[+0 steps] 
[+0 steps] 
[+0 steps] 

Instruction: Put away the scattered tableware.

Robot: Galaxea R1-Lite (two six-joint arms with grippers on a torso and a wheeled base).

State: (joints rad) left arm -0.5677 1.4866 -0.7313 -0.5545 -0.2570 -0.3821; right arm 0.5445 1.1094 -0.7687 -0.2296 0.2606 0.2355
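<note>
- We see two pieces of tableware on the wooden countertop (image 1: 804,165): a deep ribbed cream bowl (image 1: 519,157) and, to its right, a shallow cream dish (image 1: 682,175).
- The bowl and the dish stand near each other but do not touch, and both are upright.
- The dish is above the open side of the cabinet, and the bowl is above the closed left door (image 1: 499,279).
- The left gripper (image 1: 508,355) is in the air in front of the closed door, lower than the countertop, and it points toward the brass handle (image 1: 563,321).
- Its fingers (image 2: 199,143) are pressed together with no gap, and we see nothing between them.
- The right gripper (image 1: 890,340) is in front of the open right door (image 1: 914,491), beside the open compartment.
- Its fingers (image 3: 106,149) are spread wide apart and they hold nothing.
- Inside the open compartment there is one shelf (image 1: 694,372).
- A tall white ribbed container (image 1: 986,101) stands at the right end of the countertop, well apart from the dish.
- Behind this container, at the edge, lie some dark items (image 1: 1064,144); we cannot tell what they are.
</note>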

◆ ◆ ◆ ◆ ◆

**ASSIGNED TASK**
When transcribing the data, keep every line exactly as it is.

**EXERCISE RESULT**
[+0 steps] 
[+0 steps] 
[+0 steps] 

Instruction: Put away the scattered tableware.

Robot: Galaxea R1-Lite (two six-joint arms with grippers on a torso and a wheeled base).

State: (joints rad) left arm -0.5677 1.4866 -0.7313 -0.5545 -0.2570 -0.3821; right arm 0.5445 1.1094 -0.7687 -0.2296 0.2606 0.2355
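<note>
- We see two pieces of tableware on the wooden countertop (image 1: 804,165): a deep ribbed cream bowl (image 1: 519,157) and, to its right, a shallow cream dish (image 1: 682,175).
- The bowl and the dish stand near each other but do not touch, and both are upright.
- The dish is above the open side of the cabinet, and the bowl is above the closed left door (image 1: 499,279).
- The left gripper (image 1: 508,355) is in the air in front of the closed door, lower than the countertop, and it points toward the brass handle (image 1: 563,321).
- Its fingers (image 2: 199,143) are pressed together with no gap, and we see nothing between them.
- The right gripper (image 1: 890,340) is in front of the open right door (image 1: 914,491), beside the open compartment.
- Its fingers (image 3: 106,149) are spread wide apart and they hold nothing.
- Inside the open compartment there is one shelf (image 1: 694,372).
- A tall white ribbed container (image 1: 986,101) stands at the right end of the countertop, well apart from the dish.
- Behind this container, at the edge, lie some dark items (image 1: 1064,144); we cannot tell what they are.
</note>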

Nothing else remains for the exercise.